September 18, 2015
News Update
Tuna fishery gets focus in Pohnpei, Hong Hong
New Western and Central Fisheries Commission (WCPFC) Executive Director Feleti Teo said it is time commission members heeded the warnings about overfishing of bigeye tuna. He is pushing for a reinvigorated effort to take action at the December meeting of the WCPFC. Meanwhile, Parties to the Nauru Agreement (PNA) management of the tuna fishery in this region is gaining international recognition. The selection of PNA as a finalist in the international Seafood Championship Awards for 2016 is an honor that is “a good reflection of work the Parties have done to manage the fishery,” said the PNA CEO. The finalists for the prestigious industry award were unveiled recently at the sixth edition of Seafood Expo Asia in Hong Kong. Dawn Martin, President of SeaWeb, was joined by Suzanne Gendron, Director of the Ocean Park Foundation in Hong Kong, to make the announcement to a crowd of seafood industry professionals and media. “The Parties to the Nauru Agreement organization was among 16 finalists in four categories (Leadership, Innovation, Vision, and Advocacy) who were identified and described briefly in a presentation to the audience,” said Marida Hines, SeaWeb’s Seafood Champion Awards Manager.

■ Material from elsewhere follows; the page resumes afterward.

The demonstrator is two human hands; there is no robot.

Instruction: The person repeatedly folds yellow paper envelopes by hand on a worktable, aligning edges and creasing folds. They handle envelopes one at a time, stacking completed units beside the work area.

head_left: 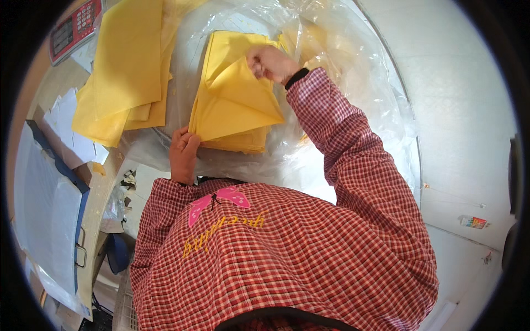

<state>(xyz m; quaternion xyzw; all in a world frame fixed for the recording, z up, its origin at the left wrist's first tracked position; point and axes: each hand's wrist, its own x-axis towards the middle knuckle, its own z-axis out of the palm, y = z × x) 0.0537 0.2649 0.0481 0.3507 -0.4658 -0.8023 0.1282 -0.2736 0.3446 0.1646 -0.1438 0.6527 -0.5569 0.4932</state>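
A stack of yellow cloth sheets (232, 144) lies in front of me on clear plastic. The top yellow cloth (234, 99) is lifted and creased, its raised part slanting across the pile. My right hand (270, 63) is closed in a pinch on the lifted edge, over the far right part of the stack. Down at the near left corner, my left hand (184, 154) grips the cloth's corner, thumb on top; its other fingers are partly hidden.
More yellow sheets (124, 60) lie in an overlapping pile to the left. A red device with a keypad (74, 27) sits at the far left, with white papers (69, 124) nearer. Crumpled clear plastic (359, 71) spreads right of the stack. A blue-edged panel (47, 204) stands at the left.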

Read more about this in the September 25, 2015
edition of the Marshall Islands Journal
Reps fail to show so Nitijela session nixed
After exhaustive debate about whether or not Nitijela needed to meet for 50 days before the September 30 deadline to wrap up for the election, the Nitijela scheduled a Saturday and Sunday session. But too many senators were no show on Sunday, preventing a session day, and then again Monday, not enough showed up to meet quorum requirements so it ended up being two days called off for lack of 17 senators. Lawmakers scheduled sessions for Saturday and Sunday to try to cram in the 13 sitting days needed to make 50 by September 30. This needed to be done because the current session was in recess for a significant part of August and early September, particularly with members traveling to off-island conferences and meetings. Friday’s session was day 37. While the Nitijela managed to muster a quorum on Saturday morning and hold a business session, it failed to do so not only on Sunday — for a scheduled 2pm session — but also could not produce enough interest from senators to meet Monday. Only 11 made it to the Sunday session, with 14 absent and eight excused for various reasons, including travel. Monday, a few more turned up but not enough to get to the 17 minimum needed. According to Nitijela roll call, 15 senators were present Monday morning before Vice Speaker Caios Lucky called off the meeting for the second day in a row, as 11 simply didn’t show up and another seven were excused. Tuesday and Wednesday sessions moved forward as scheduled, meaning 40 session days had been accomplished through Wednesday. To get 10 more days in by September 30 requires one Saturday sitting, but had a quorum been present Monday, then a Saturday session would not be necessary. Meantime, public hearings have been held in the afternoons of these waning days of the final session of the four-year term.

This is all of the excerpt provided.